-------- Information shown --------

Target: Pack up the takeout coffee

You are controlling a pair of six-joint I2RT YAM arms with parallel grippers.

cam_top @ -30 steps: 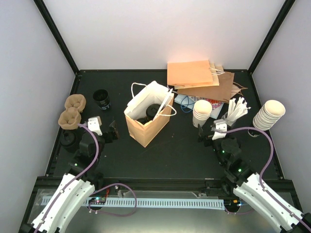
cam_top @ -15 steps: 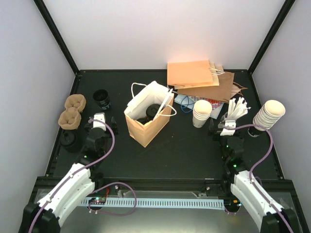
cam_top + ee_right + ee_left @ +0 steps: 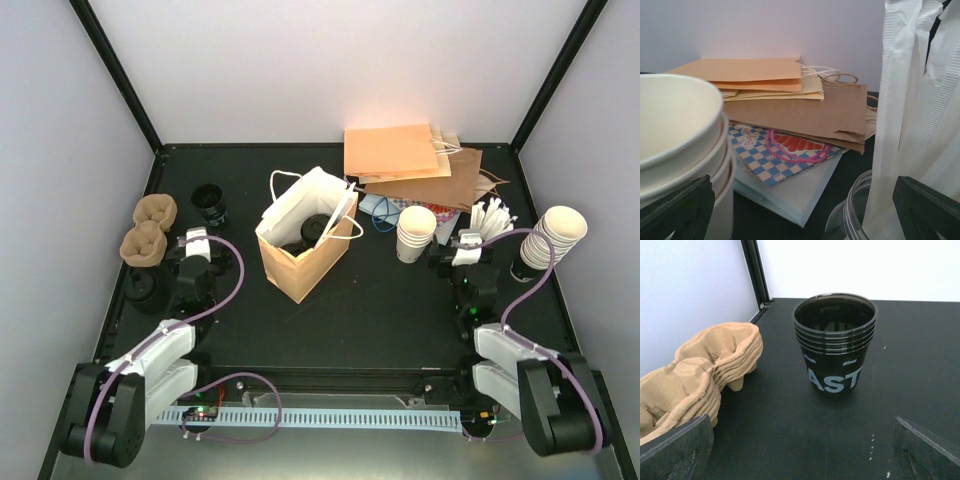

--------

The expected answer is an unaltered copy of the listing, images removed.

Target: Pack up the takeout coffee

You are controlling a pair of six-joint I2RT YAM arms with parallel grippers.

cam_top @ -30 steps: 
cam_top @ -15 steps: 
cam_top + ee_right + ee_left @ +0 steps: 

The requested output has been produced.